(Exercise details):
When you copy the data, keep every word exactly as it is and leave the pictures out.

(Provided material):
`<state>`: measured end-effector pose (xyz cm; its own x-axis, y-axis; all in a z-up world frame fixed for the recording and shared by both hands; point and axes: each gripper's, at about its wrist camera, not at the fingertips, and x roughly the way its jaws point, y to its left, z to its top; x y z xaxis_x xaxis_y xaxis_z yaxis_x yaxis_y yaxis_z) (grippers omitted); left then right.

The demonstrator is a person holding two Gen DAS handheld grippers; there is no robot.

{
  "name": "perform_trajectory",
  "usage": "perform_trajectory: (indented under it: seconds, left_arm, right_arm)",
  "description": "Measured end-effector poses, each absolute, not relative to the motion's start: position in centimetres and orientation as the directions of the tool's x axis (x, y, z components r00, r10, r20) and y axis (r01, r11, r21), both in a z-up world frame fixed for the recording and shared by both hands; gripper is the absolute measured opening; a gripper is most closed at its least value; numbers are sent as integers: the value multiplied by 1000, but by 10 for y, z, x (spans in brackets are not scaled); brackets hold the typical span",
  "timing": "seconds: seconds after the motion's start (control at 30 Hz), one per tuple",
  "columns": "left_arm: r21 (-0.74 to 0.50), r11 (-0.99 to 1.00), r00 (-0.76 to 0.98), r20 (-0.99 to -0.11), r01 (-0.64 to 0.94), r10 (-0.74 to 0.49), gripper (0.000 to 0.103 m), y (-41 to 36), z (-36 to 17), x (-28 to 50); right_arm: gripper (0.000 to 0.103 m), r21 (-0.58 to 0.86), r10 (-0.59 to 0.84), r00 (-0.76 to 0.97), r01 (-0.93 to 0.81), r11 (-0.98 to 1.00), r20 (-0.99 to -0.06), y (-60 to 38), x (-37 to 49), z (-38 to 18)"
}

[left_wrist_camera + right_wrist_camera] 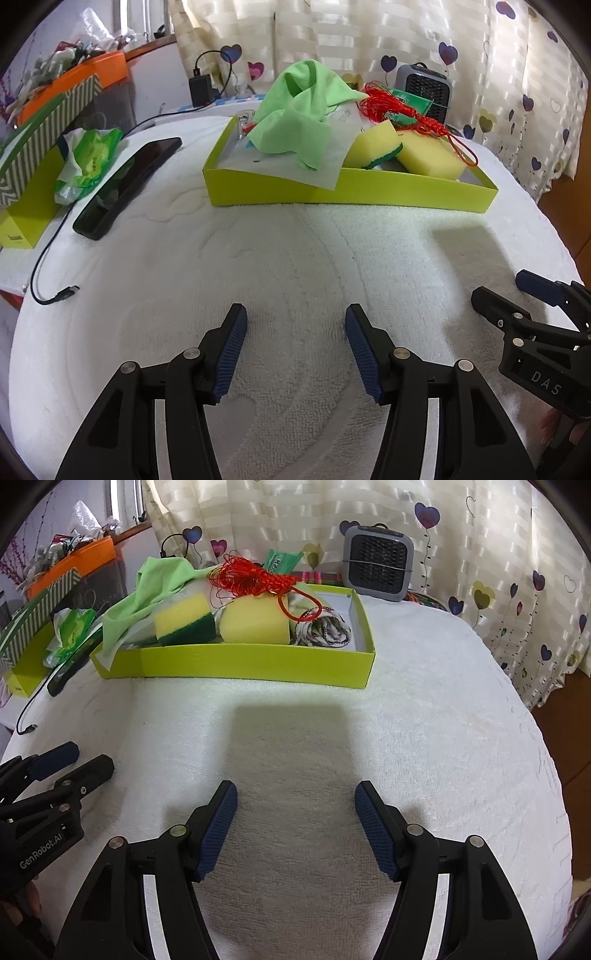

(Response to the task):
`<state>`: measured end-effector pose (xyz cm; its own x-axis, y-axis; all in a z-up world frame fixed for the recording and shared by both hands; point and axes: each gripper's, at about its wrist camera, not at the fingertips, and x roughly the way its jaws point, y to its left, z to its top; x y z xaxis_x xaxis_y xaxis_z yaxis_x yaxis_y yaxis_z) (grippers omitted); left then right.

The demonstrator is a person holding two Gen DAS handheld grippers; there is no robot.

{
  "name": "perform_trajectory",
  "usage": "perform_trajectory: (indented under it: seconds, left_arm, right_arm)",
  "description": "Measured end-effector poses, each absolute, not relative to the motion's start: position in centimetres and orientation as the directions of the tool's x axis (x, y, z components r00, r10, r20) and y axis (r01, r11, r21), both in a z-up world frame fixed for the recording and shared by both hands; gripper is the absolute measured opening; a gripper is most closed at its least value; numbers are sent as integers: the value multiplied by 1000, but by 10 for y, z, x (spans in brackets are not scaled); brackets hold the typical span",
  "timing": "seconds: seconds after the motion's start (control at 30 Hz), one per tuple",
  "columns": "left_arm: r21 (-0.74 to 0.50), r11 (-0.99 to 1.00), r00 (-0.76 to 0.98), r20 (-0.99 to -0.11), r01 (-0.64 to 0.94), r10 (-0.74 to 0.49), gripper (0.000 to 0.103 m), y (-41 to 36), z (-36 to 17), x (-28 to 50); right_arm: gripper (0.000 to 0.103 m), r21 (-0.58 to 0.86), r10 (-0.59 to 0.84), r00 (-0.76 to 0.97), r01 (-0.93 to 0.81), r11 (-0.98 to 1.00), r20 (-0.99 to -0.06), y (-60 to 38), x (-37 to 49), z (-38 to 18)"
}

[left_wrist_camera + right_wrist_camera] 

This response is now finished.